## What needs to be done:
Lines from the one containing "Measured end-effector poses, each" through the last line of the data below are to be returned exactly; leave out the rest.

*** Supplied information ***

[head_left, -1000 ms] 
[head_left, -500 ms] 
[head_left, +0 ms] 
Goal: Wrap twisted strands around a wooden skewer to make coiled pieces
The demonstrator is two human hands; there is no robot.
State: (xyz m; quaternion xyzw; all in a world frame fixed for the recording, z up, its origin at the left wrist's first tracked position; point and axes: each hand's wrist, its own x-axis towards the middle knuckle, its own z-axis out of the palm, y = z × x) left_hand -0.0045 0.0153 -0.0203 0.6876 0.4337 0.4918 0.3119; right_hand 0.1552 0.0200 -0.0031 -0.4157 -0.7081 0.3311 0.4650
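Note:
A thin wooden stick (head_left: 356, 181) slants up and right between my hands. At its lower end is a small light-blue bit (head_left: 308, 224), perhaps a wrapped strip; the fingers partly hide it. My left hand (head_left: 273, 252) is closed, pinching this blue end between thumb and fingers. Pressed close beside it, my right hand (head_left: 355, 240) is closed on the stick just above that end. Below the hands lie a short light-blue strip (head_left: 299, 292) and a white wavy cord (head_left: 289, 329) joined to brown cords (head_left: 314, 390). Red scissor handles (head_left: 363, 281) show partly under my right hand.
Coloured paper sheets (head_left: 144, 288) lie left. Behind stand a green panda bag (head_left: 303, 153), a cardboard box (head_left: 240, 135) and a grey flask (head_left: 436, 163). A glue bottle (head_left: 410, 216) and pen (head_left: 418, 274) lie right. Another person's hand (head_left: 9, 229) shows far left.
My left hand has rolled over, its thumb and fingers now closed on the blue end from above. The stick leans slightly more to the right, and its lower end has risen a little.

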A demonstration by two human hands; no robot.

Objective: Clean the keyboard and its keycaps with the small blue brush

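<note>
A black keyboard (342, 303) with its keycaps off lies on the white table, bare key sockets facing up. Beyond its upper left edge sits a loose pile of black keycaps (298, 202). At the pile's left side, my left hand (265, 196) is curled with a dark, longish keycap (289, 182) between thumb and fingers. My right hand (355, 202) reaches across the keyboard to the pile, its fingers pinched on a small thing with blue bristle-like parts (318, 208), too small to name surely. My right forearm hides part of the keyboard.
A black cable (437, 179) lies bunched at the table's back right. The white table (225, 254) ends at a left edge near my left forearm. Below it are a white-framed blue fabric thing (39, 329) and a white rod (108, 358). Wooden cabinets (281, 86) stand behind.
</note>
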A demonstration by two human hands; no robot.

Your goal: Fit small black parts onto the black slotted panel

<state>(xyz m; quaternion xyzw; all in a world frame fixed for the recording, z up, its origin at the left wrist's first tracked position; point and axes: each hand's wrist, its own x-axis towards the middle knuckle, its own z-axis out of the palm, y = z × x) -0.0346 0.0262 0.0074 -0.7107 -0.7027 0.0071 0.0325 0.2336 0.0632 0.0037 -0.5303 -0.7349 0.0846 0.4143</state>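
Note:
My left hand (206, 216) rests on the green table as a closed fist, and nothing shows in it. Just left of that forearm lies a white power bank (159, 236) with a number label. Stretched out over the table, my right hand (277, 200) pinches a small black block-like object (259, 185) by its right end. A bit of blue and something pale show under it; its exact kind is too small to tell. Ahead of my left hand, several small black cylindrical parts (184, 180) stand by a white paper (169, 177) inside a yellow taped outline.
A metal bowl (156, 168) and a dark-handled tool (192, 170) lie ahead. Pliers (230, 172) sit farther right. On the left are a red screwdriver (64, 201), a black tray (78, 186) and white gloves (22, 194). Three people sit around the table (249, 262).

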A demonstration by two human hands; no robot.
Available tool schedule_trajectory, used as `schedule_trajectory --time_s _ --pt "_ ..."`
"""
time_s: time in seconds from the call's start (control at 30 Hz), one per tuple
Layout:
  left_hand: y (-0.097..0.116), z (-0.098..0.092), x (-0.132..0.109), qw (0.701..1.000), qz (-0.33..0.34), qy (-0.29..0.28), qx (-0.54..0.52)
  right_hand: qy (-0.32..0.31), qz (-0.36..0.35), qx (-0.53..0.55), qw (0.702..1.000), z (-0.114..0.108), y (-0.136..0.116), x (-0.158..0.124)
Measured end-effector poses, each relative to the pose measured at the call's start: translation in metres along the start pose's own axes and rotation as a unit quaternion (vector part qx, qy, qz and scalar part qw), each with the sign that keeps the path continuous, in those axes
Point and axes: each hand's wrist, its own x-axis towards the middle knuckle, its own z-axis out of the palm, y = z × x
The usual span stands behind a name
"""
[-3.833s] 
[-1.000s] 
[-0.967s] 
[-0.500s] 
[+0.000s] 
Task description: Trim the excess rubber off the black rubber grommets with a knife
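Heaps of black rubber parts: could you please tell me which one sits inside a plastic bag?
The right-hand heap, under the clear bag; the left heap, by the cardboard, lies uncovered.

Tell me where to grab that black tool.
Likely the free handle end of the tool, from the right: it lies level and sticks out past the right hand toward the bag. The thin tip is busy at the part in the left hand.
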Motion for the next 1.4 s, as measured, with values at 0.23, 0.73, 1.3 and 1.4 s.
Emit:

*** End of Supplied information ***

## Response:
Measured end-effector poses, each relative to the pose measured at the call's start: translation in metres along the start pose's own axes and rotation as a unit quaternion (vector part qx, qy, qz and scalar part qw), each with the sign that keeps the path continuous, in those axes
Point and axes: each hand's wrist, its own x-axis towards the middle knuckle, its own z-axis out of the palm, y = z × x
The usual span stands behind a name
"""
[-3.833s] 
[-1.000s] 
[-0.967s] 
[-0.500s] 
[+0.000s] 
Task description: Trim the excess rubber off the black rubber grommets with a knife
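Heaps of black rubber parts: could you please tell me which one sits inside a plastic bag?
The right-hand heap, under the clear bag; the left heap, by the cardboard, lies uncovered.

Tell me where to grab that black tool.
Likely the free handle end of the tool, from the right: it lies level and sticks out past the right hand toward the bag. The thin tip is busy at the part in the left hand.
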Motion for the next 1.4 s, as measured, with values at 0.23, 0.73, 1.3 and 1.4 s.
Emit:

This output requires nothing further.